Trends in demands of listed invasive species in South Africa

Trends in demands of listed invasive species in South Africa
Livhuwani R. NNZERU1, Moleseng C. Moshobane2,3, Khathutshelo Nelukalo1
1Biosecurity directorate, Department of Environmental Affairs, Cape Town, South Africa
2Invasive Species Programme, South African National Biodiversity Institute, Kirstenbosch Research Centre, Cape Town, South Africa
3Centre for Invasion Biology, Department of Botany and Zoology, Stellenbosch University, Matieland 7602, South Africa

Invasive alien species are a major global concern due to their widespread negative impacts on biodiversity and agriculture. Invasion biology is inextricably linked to both biological phenomena and societal phenomena. Many factors influence the spread dynamics and distribution species including human-mediated dispersal because humans move species beyond their native ranges both intentionally or accidentally, and become established and spread.

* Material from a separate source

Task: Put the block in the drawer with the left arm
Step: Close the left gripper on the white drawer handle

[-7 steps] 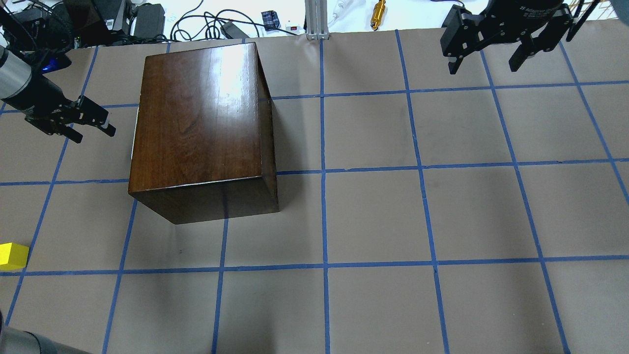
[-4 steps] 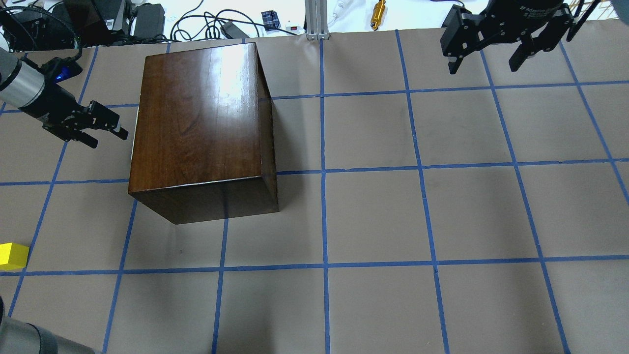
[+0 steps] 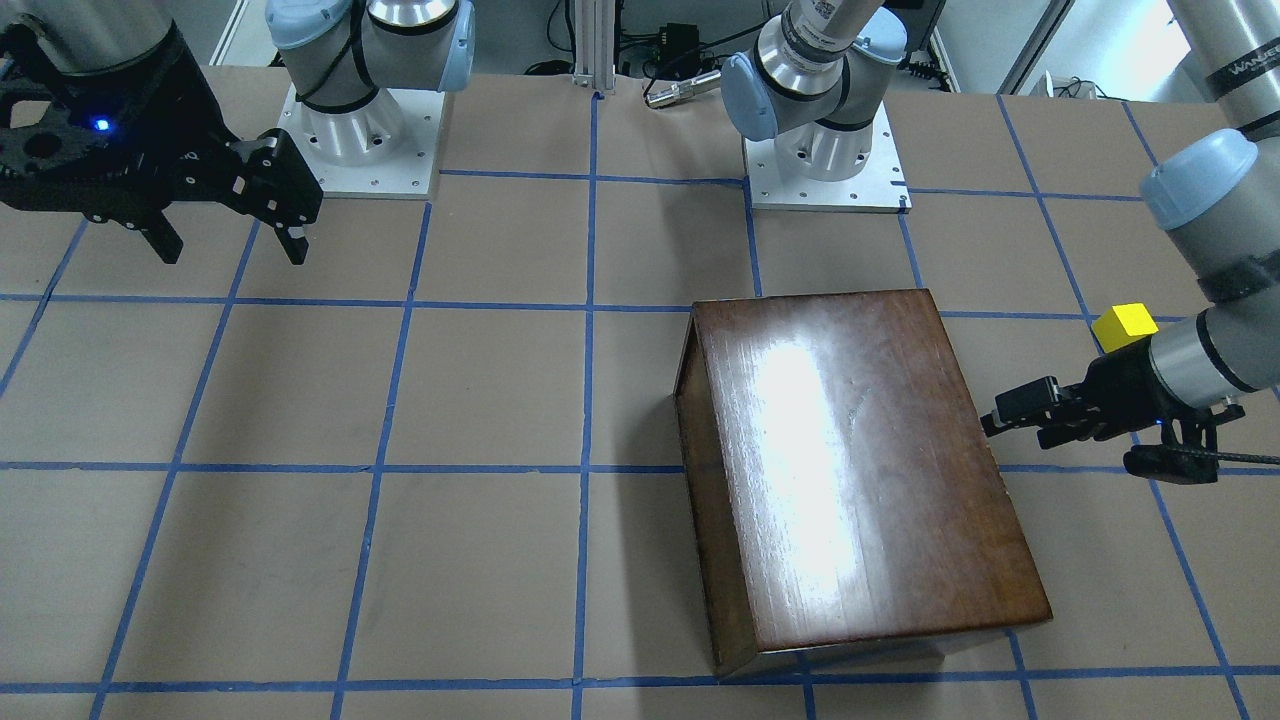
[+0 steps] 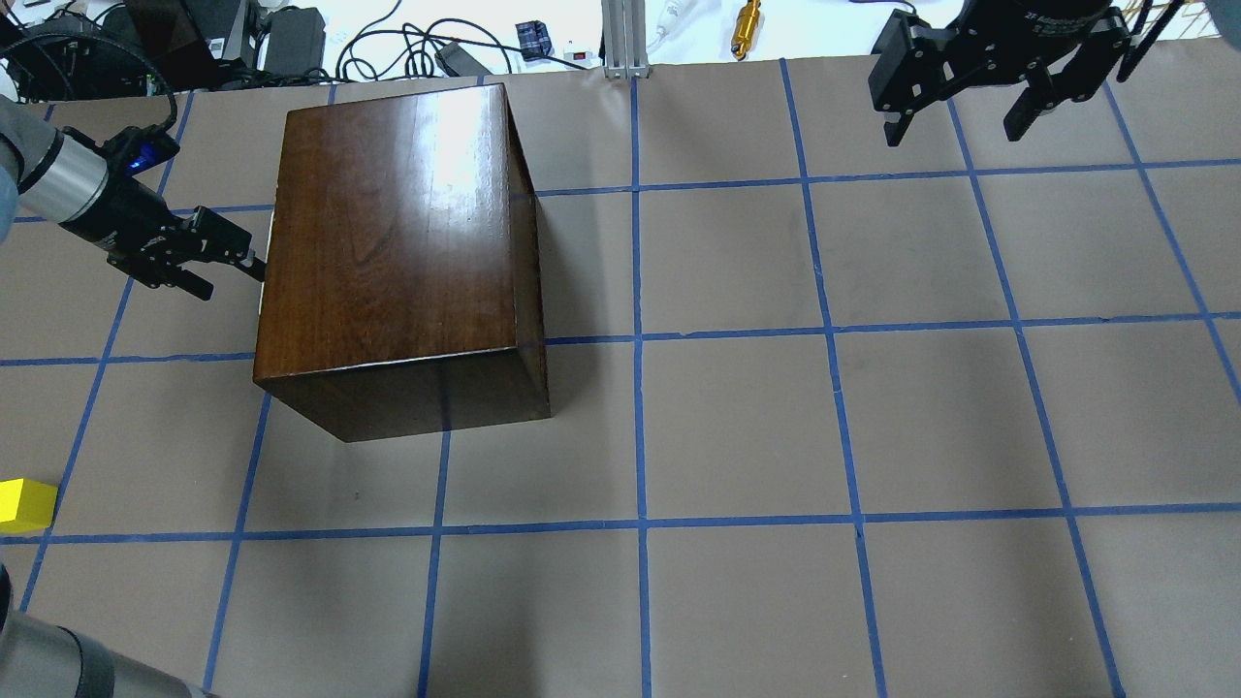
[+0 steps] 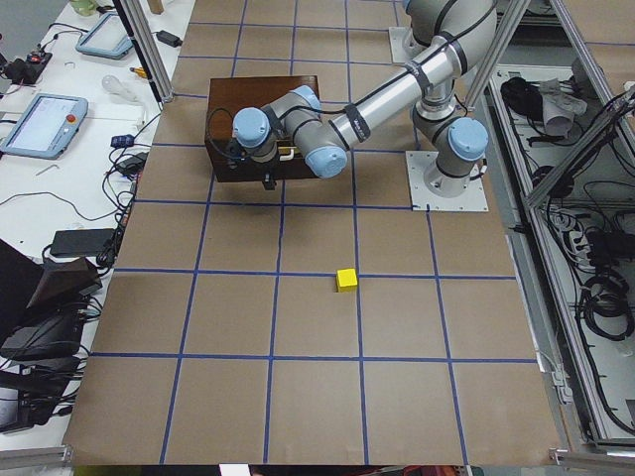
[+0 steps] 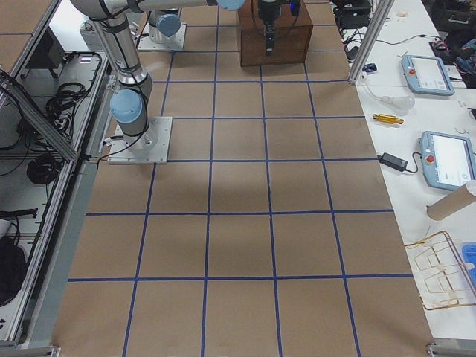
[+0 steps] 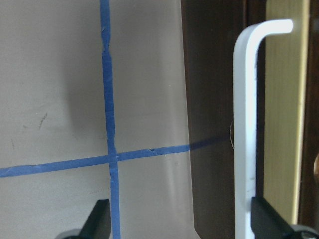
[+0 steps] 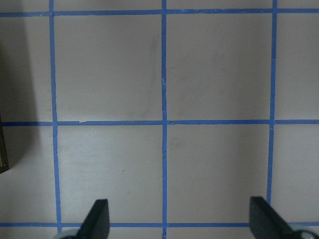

DEA species permitting application database records from 2014-2015 were studied. The records were analysed and compared between listed invasive species and across provinces and taxa. The DEA dealt with 221 applications and issued 223 permits for 48 species. The DEA permitting records indicated that Mammals have the highest number of applications and permits issued and followed by the fresh-water fish species, reptiles, marine invertebrate’s species, plants, fresh water invertebrates species accounted for, and no permits issued for the other taxa. The human element is manageable effectively through legislation and public awareness. Therefore, successful management of AIS requires an understanding of spatial patterns of dispersal and the driving factor. The results provide quantitative evidence in support of the hypothesis that human-mediated dispersal is a pivotal to estimations of current and future spread of alien invasive species across the world.